[thelist] CA Information Request

Judah McAuley judah at wiredotter.com
Wed Mar 6 12:14:35 CST 2002


Feingold Josh S wrote:
> I have a few questions regarding certifying authorities:
>
> 1) What certifying authorities are commonly recognized by all commonly used
> browsers by default?
I know that Verisign and Thawte are.  I'm not sure about others.  Thawte
is now owned by Verisign, but still operates pretty independently.

> 2) Do I need a certificate from them, or if I have a certificate from
> someone with a certificate from the root, will that be sufficient?

If someone had a certificate that allowed them to further chain (issue
subcertificates) then it should theoretically work.  But I haven't seen
it in action before, so I'm not confident.  One of the big things about
certficate chains is that there needs to be a way to revoke
certificates.  The browsers install certificates from Root Authorities
assuming that they won't ever need to revoke the certificate.  The more
certificates get involved in a chain, the more likely the need to revoke
and the harder it would be to usefully revoke a certificate.

I seem to remember a couple of years ago, Microsoft had to revoke the
certificate they used to sign some of their software packages because it
was comprimised.  That caused quite a headache.

> 3) How far removed could a certificate be and is there any reason to be
> "higher up?"
It's easiest to be right under a Root CA.  The exception is within an
enterprise where you can set up your own CA for internal use.  Then you
can install that certificate in all your users browsers and use
certficate-based authentication.  Nice and secure, but requires quite a
bit of control of all the systems involved.  There might be good reasons
to do chained CA's in a large enterprise situation.

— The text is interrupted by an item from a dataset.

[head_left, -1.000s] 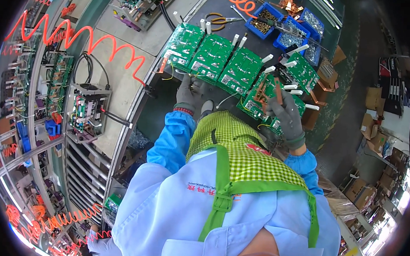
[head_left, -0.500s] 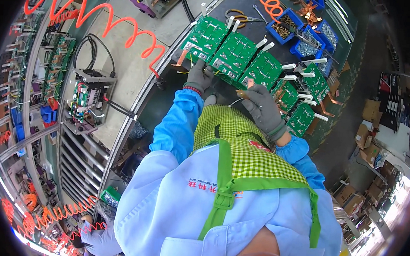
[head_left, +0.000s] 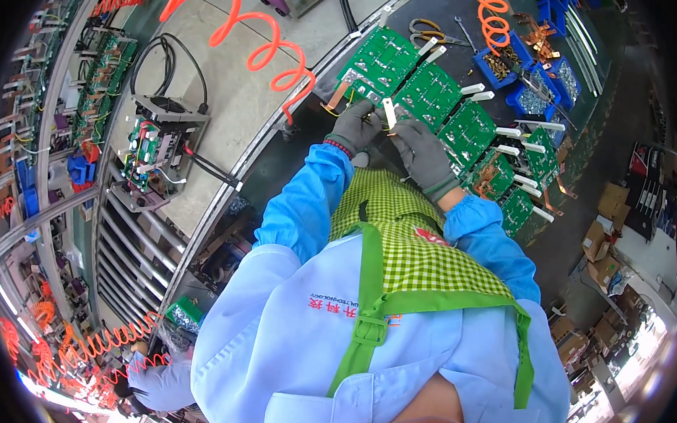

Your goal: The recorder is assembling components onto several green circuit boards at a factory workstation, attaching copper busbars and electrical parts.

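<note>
Both my hands wear grey gloves and meet at the near edge of a row of green circuit boards [head_left: 429,94] on a dark bench. My left hand [head_left: 356,126] pinches the lower end of a small white strip [head_left: 389,112]. My right hand [head_left: 423,155] is closed right beside it, fingertips against the same strip. A copper bar [head_left: 337,95] sticks out from the leftmost board [head_left: 381,58], just left of my left hand. White tabs [head_left: 473,88] stand along the boards' far edges.
Blue bins [head_left: 507,63] of small metal parts and pliers [head_left: 425,26] lie beyond the boards. An orange coiled hose [head_left: 248,31] hangs over the conveyor on the left, where an open electronics unit [head_left: 154,152] sits. Cardboard boxes [head_left: 609,241] stand at the right.
My right hand left the boards on the right and came in to my left hand. Both now hold a white strip at the leftmost boards. The view shifted, so the boards sit higher.
</note>
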Available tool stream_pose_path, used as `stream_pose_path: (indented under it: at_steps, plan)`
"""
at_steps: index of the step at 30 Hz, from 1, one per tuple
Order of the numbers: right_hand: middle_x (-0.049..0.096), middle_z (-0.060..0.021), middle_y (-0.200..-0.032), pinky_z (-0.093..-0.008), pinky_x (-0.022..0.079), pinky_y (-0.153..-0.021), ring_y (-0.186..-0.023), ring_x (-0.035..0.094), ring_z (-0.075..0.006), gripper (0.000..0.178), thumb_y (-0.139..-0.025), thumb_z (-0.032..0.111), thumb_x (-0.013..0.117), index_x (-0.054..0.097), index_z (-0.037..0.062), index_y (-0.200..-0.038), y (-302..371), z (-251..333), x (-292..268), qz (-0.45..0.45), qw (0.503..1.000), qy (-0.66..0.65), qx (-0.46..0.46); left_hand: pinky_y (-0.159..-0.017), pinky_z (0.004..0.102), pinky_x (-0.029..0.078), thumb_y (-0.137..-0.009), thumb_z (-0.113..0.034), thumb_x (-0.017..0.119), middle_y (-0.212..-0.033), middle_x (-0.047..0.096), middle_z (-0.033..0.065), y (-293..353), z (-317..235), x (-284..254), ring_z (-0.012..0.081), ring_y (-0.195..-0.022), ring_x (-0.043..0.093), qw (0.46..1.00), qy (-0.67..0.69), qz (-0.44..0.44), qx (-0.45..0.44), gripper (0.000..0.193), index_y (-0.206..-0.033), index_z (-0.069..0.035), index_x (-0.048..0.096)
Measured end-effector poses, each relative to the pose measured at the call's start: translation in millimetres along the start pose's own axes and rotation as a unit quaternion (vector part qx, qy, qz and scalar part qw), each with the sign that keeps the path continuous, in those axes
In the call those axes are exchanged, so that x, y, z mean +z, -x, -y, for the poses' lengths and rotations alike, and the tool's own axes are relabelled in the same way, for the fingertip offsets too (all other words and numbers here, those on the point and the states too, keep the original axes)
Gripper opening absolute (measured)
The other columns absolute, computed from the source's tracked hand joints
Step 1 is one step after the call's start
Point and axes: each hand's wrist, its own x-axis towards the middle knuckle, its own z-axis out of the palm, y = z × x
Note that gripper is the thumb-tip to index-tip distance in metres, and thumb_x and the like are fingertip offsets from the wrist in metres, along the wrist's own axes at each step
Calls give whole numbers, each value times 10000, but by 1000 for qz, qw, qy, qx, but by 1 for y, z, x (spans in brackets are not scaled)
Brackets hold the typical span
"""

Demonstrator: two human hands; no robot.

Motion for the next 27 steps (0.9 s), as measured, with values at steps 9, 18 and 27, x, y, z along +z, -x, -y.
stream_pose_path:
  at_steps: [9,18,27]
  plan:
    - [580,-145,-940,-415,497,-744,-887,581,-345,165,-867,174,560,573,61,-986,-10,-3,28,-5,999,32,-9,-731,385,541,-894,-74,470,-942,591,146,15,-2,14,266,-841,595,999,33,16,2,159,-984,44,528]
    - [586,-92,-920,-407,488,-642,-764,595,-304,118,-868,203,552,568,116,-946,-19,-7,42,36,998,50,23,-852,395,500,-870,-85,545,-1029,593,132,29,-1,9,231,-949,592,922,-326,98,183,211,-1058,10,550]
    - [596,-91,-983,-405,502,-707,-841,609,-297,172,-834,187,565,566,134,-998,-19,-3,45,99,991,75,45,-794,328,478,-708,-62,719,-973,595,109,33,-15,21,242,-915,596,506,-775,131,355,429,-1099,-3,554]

> 4) If a certificate is valid, will the browser ever prompt the user for
> approval?
The browser will prompt the user if the information contained in the
certificate doesn't match the information presented to the browser.  IE,
if the certificate secures www.mydomain.com and the browser is requsting
  https://mydomain.com/ then the user will be prompted because of an
information mismatch.  If accepted, the channel will still be encrypted,
but the user will be warned.

> 5) Does anyone know of a cheap CA?

I really like Thawte.  http://www.thawte.com/  $125 SSL certificate.
$100 if you sign up as a reseller affiliate.  I've never liked Verisign.
  Still don't.  Now that they own Network Solutions, I like them even less.